Le sujet de ce roman : la rupture d’un couple racontée en quelques jours dans une ville étrangère, à la culture étrangère : Tokyo…
Mais, Toussaint ne tombe jamais dans l’exotisme, ses descriptions de la ville s’accrochent aux buildings, aux lumières, au grouillement des gens, bien sûr nous parle-t-il des baguettes, mais pas de longues descriptions, presque rien sur les gens croisés, les mots japonnais ne peuplent pas le texte… on est loin d’un roman réaliste et exotique…

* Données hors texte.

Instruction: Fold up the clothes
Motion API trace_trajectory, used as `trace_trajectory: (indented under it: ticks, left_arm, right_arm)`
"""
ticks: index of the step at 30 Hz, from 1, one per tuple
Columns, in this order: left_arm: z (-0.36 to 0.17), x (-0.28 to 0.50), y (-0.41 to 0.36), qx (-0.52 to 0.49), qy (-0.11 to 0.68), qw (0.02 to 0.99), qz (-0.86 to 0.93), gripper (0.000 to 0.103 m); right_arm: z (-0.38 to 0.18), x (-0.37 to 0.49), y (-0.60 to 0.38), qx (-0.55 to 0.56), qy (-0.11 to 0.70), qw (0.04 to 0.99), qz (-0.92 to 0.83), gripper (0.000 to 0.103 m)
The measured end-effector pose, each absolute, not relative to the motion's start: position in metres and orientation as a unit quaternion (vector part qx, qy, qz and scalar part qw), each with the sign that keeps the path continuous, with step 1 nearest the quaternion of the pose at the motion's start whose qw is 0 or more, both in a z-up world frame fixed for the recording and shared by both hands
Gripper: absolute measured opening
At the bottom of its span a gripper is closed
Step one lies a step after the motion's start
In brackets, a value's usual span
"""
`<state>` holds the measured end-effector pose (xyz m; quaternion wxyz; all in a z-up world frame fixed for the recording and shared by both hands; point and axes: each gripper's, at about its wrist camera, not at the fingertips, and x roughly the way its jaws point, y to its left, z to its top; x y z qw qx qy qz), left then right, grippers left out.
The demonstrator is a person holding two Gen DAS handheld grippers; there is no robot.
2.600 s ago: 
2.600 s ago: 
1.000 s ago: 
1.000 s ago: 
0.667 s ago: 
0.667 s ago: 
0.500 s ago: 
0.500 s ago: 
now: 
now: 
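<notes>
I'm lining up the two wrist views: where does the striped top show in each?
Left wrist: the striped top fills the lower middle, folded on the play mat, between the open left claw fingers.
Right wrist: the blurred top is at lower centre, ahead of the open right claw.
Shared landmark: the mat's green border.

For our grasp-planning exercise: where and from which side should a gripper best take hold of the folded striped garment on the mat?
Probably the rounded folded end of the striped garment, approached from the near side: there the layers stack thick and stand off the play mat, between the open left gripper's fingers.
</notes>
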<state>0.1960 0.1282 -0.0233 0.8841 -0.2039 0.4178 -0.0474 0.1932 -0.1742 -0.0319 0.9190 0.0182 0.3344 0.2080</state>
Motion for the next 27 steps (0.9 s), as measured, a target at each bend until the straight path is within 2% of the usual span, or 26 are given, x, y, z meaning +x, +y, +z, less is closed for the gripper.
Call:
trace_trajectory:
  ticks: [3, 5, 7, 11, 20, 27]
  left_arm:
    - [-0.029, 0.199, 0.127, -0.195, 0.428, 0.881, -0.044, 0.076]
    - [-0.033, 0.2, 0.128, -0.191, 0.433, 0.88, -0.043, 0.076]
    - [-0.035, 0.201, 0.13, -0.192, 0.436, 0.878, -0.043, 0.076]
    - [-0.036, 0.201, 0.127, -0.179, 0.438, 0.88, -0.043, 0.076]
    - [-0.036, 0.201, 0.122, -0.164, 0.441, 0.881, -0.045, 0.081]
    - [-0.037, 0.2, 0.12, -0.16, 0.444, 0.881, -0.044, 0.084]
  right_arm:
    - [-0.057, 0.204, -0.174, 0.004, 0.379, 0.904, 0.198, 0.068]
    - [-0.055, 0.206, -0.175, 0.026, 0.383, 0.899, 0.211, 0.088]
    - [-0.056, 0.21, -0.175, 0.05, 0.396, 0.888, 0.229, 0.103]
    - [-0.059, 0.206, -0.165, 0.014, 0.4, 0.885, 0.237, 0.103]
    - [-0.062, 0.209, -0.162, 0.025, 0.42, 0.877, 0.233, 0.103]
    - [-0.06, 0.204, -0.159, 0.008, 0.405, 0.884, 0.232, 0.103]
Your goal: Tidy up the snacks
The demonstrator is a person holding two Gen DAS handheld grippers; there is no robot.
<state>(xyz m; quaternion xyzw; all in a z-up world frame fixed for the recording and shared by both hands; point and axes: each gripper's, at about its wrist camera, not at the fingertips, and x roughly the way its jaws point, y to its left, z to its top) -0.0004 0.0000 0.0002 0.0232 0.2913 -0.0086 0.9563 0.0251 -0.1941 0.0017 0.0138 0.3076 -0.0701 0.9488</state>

De même pour le sujet. Si celui-ci est un poncif de la littérature, la façon dont le traite Toussaint est nouveau. Le narrateur est fatigué (décalage horaire), déprimé (il rompt), puis malade (il a pris froid lors d’une excursion nocturne dans la neige!), il nous entraîne dans un série de pensées mais là encore rien de romantique, de pleurnicheur… bien au contraire… car cette prose manie aussi l’humour, le décalage… les pensées sont perçues à travers une manière de nous décrire le décor ou les gestes du narrateur :
Je sortis mon carnet d’adresses de la poche de mon manteau et m’assurai que j’avais bien le numéro de téléphone de Bernard. Je cherchai un téléphone à pièces et en trouvai un dans une cabine aux portes mal conçues, qui s’ouvraient vers l’extérieur, je me faufilai entre les battants, que je laissai se refermer dans mon dos, posai mon carnet sur la plaque de métal des annuaires, et composai le numéro de Bernard. (p.113)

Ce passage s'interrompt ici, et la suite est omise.